No – VQABS is an integer instruction. The point is that it takes the absolute value of a signed integer, and gives you back something that fits in the same signed integer type, which means it has to map the largest negative value (say -128) to one less than its true absolute value (e.g. +127) or else it still ends up negative.
These magic numbers like 3712 and 2688 and so on could do with a comment explaining what they represent. From context it looks as if they're some kind of non-literal immediate encoding used by special node types like ARMvcmpz, ARMvmovImm and so on – but what real numbers do they represent?
This integer 3711 is different from the 3712 two lines above it. But in the other two patterns, the two corresponding numbers are identical (two copies of 2688, and two of 1664). If that's deliberate, could you add a comment saying why?
Since all three of these patterns look very similar, it ought to be possible to fold them all up into a class or multiclass. If you pass an MVEVectorVTInfo as one of the template parameters to the class, you should be able to extract both the vector type and the predicate type that goes with it (e.g. MVE_v16i8.Vec is v16i8, and MVE_v16i8.Pred is v16i1).
You might have to pass those magic integer constants as extra template parameters, though.
Ah yes, but think I got confused by the
in the pseudo-code of the instruction. And not that it really matters, but I guess that means the test just needs -mattr=+mve instead of -mattr=+mve.fp
Thanks for making me aware of that, I removed the superfluous .fp
A very good suggestion as this file needs more explanatory comments in it, I've added some now.
The difference emerges because the s16 and s32 variants used once ARMvmovImm ... to represent INT_MIN and once ARMvmvnImm ... to represent INT_MAX (by negating INT_MIN), while s8 uses ARMvmovImm ... both times and thus in the used encoding has to decrease the magic number for INT_MIN by one to represent INT_MAX.
Just updated the patch to do exactly this, it indeed looks much nicer.
Thanks, this does look much nicer!
Now I can read it more easily, I can see that what you're actually matching is effectively the vectorization of a pair of nested ternary-expressions, so that each lane is being independently transformed via the function
x > 0 ? x : (x == INT_MIN ? INT_MAX : -x)
which it's reasonably clear does implement the same function as the vqabs instruction.

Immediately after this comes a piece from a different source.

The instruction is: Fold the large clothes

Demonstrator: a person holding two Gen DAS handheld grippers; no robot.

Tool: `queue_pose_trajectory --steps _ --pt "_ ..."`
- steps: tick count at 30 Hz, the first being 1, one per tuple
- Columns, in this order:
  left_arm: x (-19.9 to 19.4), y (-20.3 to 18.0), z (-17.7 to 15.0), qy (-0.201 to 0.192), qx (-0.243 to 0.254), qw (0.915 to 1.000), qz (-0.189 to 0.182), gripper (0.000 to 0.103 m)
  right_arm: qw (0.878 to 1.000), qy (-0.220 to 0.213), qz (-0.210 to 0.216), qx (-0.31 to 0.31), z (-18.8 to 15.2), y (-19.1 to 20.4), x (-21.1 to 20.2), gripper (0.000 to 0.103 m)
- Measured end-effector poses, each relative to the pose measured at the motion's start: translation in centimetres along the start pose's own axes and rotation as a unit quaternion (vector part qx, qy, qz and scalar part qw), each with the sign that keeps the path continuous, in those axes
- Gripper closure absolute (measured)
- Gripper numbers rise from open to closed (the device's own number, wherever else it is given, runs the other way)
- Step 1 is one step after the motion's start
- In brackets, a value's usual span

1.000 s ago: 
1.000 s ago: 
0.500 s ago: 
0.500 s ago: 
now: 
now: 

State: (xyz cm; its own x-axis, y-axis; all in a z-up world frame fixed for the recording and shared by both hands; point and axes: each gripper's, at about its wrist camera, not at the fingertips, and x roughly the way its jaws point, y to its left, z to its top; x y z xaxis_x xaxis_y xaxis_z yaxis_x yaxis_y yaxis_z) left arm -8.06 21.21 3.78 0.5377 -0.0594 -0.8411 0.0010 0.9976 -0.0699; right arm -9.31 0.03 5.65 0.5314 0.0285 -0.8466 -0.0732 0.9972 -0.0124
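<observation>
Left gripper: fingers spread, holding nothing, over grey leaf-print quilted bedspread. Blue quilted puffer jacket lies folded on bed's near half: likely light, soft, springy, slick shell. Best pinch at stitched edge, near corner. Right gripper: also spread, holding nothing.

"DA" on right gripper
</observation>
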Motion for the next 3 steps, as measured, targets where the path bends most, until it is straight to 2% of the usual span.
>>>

I only have one small nitpick left.
This (i32 12), and the (i32 0) in the ARMvcmp a couple of lines below, are the only remaining magic numbers that have no explanation here. I think they deserve a comment explaining them: 12 and 0 are respectively the Arm architecture's condition-code encodings for GT and EQ, so this ARMvcmpz is testing if each lane is greater than zero, and the ARMvcmp below is testing if each lane is equal to (the corresponding lane of) int_min.
Thanks for reminding me, I decided to just add a comment that explains what expression the tree structure will match - hopefully that should make it clear what happens.